Problem: The stretch from the line with "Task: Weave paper" through the line with "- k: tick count" in the records below: write it out exactly, and nothing else.
*** Opening Data for processing ***
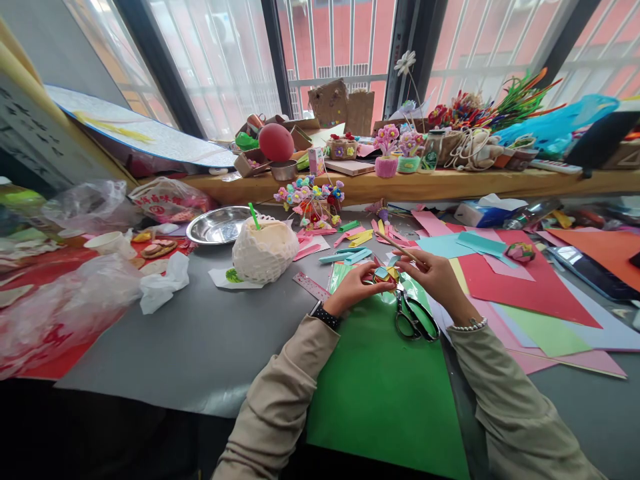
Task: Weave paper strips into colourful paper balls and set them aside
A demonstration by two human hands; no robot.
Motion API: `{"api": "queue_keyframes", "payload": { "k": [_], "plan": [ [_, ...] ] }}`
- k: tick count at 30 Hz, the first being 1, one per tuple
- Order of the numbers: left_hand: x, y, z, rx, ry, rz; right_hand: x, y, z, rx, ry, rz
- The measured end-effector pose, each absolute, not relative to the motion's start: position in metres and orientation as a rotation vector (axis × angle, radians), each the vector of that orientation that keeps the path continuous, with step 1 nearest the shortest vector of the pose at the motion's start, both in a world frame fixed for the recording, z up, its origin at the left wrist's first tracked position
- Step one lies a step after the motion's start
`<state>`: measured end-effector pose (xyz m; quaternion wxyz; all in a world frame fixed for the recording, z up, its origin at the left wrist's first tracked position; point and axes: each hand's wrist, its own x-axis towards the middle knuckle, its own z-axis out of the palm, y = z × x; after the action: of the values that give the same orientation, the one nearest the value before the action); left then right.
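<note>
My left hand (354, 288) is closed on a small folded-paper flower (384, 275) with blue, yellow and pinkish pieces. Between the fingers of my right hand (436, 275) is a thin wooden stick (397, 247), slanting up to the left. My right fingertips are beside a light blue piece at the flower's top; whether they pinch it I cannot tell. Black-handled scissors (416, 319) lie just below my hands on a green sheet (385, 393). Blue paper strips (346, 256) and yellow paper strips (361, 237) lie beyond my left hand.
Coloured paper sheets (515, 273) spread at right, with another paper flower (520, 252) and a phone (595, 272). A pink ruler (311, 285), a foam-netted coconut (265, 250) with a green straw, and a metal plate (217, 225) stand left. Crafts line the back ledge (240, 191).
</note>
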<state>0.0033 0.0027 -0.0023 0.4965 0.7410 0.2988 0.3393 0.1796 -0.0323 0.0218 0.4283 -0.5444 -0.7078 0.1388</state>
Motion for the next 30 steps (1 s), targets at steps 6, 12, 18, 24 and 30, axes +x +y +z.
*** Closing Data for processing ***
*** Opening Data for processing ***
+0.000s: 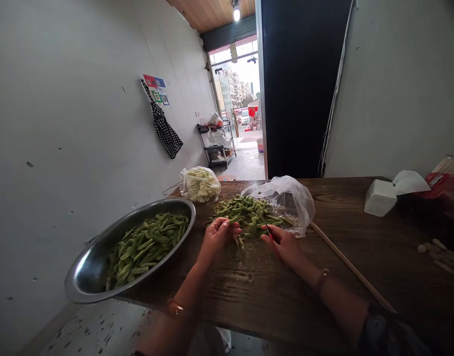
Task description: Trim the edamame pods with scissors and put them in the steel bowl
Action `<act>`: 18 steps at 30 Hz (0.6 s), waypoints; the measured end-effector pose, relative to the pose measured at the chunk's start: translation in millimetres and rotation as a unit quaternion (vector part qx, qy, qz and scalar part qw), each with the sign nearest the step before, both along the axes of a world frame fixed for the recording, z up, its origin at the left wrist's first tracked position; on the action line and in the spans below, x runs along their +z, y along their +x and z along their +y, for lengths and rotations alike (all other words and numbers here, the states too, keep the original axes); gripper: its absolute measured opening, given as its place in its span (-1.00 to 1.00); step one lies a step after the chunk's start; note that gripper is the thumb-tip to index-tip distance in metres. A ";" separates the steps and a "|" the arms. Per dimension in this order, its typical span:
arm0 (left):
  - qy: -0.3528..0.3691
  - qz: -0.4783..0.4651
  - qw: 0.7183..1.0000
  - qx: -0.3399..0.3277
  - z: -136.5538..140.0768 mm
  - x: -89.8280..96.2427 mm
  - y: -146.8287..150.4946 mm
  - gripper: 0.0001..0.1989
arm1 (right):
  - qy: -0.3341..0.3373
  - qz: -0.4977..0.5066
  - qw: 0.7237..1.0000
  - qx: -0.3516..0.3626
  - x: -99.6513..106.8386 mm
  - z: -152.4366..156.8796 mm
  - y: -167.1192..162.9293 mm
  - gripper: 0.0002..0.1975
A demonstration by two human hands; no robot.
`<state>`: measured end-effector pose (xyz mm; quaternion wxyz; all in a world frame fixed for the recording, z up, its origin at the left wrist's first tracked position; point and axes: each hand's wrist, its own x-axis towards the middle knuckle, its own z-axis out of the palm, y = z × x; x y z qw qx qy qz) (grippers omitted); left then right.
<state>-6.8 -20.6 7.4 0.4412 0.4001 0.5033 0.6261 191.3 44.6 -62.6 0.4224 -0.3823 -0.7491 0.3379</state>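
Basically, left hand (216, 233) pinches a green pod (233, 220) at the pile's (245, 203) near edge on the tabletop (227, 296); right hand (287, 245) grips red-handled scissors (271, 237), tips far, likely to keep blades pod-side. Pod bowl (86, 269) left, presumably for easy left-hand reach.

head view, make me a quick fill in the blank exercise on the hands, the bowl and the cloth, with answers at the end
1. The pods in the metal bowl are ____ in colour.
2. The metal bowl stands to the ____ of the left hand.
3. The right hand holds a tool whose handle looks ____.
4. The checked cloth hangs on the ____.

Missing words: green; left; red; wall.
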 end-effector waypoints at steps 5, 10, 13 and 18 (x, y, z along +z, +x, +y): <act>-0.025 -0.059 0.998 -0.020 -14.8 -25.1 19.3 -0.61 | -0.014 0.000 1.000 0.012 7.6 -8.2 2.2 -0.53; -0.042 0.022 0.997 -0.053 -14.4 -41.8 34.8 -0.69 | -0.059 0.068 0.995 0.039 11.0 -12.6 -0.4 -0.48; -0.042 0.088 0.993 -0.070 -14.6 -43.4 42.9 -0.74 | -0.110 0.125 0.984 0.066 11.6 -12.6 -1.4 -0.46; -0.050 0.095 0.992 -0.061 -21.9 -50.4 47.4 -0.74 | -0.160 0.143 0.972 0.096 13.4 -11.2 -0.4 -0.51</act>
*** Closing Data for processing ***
Answer box:
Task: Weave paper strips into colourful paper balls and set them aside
A demonstration by two human hands; no robot.
Motion API: `{"api": "queue_keyframes", "payload": { "k": [_], "plan": [ [_, ...] ] }}`
- k: tick count at 30 Hz, the first being 1, one per tuple

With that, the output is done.